Problem
Look below for the line with "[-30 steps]"; begin the copy there and stop after the line with "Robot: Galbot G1", keeping the text exact and the pictures out.

Supplied data
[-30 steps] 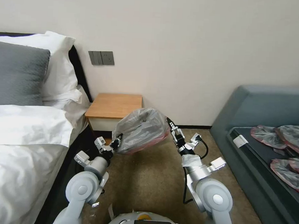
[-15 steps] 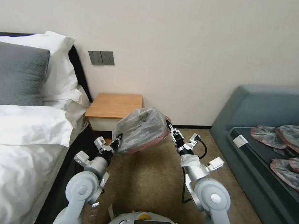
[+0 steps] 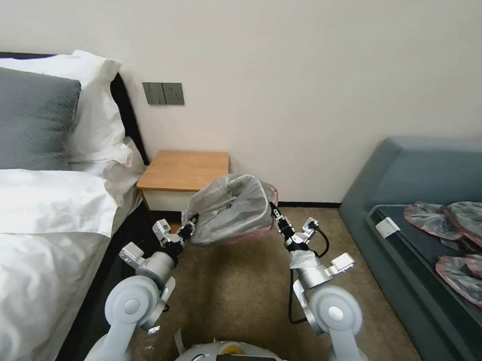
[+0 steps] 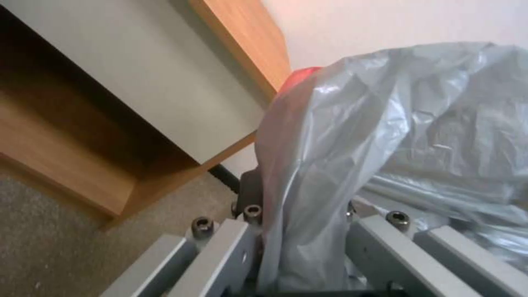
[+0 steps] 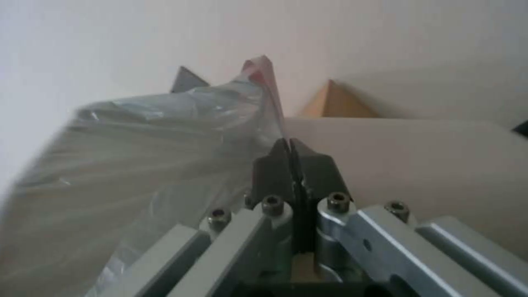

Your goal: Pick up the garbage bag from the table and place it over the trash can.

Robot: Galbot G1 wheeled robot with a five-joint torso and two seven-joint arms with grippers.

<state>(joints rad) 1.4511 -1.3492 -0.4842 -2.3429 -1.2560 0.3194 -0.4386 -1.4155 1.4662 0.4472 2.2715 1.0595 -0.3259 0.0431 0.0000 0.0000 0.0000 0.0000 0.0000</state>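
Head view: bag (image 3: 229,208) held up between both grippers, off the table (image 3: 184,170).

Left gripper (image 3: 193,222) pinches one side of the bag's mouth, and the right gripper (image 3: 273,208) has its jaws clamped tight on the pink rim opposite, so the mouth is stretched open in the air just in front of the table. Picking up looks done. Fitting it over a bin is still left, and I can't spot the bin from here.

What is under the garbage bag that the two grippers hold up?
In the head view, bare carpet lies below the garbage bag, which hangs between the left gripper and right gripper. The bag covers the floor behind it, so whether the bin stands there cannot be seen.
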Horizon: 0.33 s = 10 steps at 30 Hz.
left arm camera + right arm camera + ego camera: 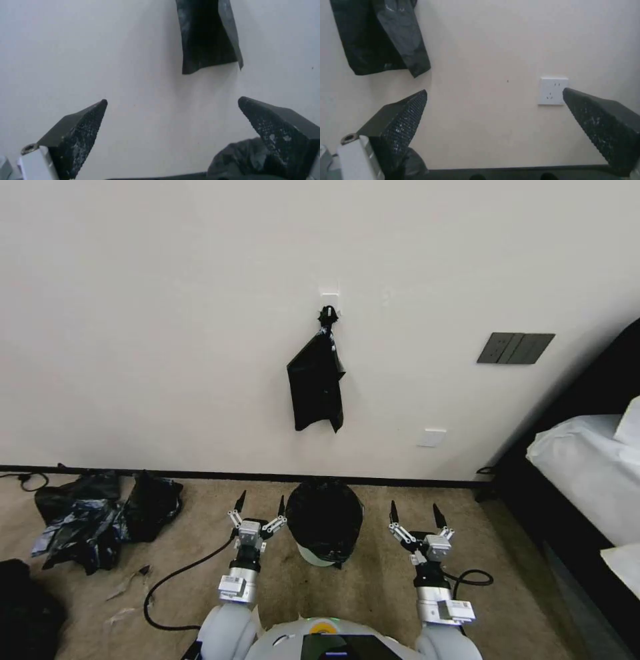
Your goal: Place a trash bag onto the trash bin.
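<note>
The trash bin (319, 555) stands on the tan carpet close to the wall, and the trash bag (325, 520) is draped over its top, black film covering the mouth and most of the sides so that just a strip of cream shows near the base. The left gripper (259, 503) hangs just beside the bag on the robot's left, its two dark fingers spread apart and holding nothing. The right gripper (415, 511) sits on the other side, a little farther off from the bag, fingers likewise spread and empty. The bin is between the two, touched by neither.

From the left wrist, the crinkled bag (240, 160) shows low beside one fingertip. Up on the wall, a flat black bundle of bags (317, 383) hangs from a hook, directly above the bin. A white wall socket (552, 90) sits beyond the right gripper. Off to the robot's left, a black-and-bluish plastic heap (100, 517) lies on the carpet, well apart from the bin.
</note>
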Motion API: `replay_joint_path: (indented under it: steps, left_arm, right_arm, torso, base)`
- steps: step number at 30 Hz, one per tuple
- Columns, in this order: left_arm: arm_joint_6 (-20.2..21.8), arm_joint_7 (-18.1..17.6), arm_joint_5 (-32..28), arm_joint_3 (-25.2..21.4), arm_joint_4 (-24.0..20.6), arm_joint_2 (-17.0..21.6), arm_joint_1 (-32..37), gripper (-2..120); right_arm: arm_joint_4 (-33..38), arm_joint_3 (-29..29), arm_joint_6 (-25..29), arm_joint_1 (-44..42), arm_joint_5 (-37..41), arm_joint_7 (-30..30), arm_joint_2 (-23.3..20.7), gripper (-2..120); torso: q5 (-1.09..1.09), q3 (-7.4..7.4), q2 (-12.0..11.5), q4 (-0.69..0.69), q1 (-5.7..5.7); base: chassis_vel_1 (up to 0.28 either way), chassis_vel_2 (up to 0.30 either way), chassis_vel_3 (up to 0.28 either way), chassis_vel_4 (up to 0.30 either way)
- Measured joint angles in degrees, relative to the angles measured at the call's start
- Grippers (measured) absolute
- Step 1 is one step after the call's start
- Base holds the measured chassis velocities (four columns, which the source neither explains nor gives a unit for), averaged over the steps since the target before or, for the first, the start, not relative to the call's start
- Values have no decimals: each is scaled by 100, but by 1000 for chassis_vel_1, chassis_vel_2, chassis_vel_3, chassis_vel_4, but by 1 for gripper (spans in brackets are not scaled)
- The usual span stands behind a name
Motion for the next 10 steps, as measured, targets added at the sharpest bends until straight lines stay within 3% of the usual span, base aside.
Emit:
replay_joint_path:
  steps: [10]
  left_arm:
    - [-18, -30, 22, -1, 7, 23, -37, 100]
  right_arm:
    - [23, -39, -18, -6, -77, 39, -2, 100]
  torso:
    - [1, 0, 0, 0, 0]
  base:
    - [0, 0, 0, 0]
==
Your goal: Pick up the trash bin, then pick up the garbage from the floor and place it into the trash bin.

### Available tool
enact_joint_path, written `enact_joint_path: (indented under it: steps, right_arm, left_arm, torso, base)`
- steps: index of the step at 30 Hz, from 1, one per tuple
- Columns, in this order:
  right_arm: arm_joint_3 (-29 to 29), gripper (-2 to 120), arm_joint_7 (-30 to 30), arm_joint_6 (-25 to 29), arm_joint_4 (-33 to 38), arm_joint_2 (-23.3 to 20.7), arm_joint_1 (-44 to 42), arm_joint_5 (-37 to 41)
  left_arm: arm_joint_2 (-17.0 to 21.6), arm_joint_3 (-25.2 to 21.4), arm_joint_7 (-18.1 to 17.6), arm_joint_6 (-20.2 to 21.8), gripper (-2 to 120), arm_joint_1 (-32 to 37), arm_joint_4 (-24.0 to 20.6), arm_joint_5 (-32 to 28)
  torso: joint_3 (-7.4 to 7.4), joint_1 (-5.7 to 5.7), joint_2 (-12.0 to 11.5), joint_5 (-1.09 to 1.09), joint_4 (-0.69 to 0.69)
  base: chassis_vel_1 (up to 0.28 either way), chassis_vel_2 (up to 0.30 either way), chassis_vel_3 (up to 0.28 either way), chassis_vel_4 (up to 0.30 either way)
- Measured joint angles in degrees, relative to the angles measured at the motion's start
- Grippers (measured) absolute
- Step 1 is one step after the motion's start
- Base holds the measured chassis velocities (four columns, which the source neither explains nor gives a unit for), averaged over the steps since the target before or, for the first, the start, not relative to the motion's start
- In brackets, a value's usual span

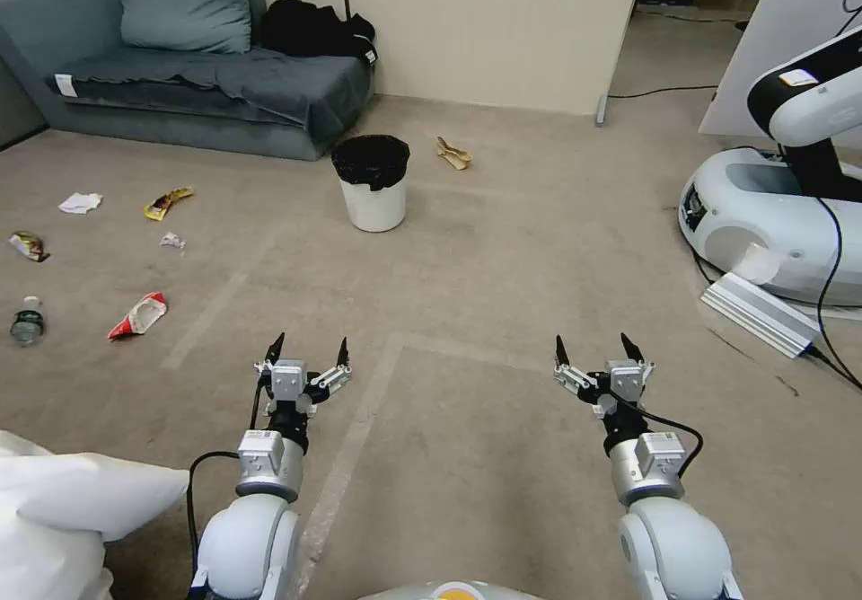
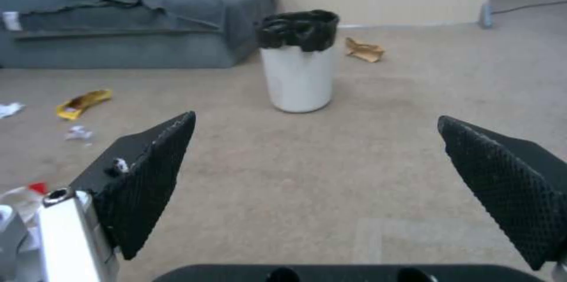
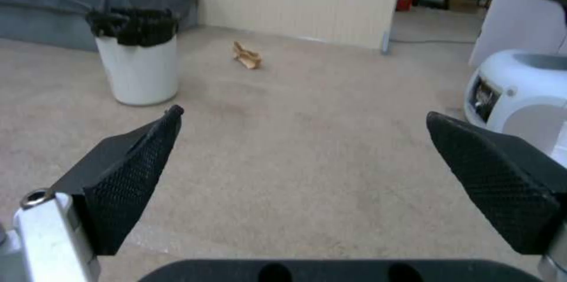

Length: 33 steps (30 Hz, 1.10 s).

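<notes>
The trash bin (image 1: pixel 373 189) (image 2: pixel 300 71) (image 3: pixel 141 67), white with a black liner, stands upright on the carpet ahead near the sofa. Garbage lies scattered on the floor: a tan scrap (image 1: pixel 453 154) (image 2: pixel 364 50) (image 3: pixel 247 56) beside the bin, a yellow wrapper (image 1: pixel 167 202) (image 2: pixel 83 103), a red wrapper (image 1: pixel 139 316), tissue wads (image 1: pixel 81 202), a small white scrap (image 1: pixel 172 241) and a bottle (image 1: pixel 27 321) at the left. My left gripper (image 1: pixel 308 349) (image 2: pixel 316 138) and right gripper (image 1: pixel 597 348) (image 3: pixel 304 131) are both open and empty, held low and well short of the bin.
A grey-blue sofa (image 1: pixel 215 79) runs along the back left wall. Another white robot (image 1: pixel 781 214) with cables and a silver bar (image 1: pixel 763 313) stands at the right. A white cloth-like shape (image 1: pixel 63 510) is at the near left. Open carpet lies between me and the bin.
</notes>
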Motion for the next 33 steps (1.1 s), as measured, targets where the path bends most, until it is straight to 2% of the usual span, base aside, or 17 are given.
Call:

Solution to the problem
[-30 steps] 
[-15 steps] 
[+0 steps] 
[+0 steps] 
[+0 steps] 

Your goal: Pick up the garbage bag from the table and place it over the trash can.

Robot: Galbot G1 wheeled robot with a five-joint torso and two seven-joint arms with grippers.

There's no more to the output.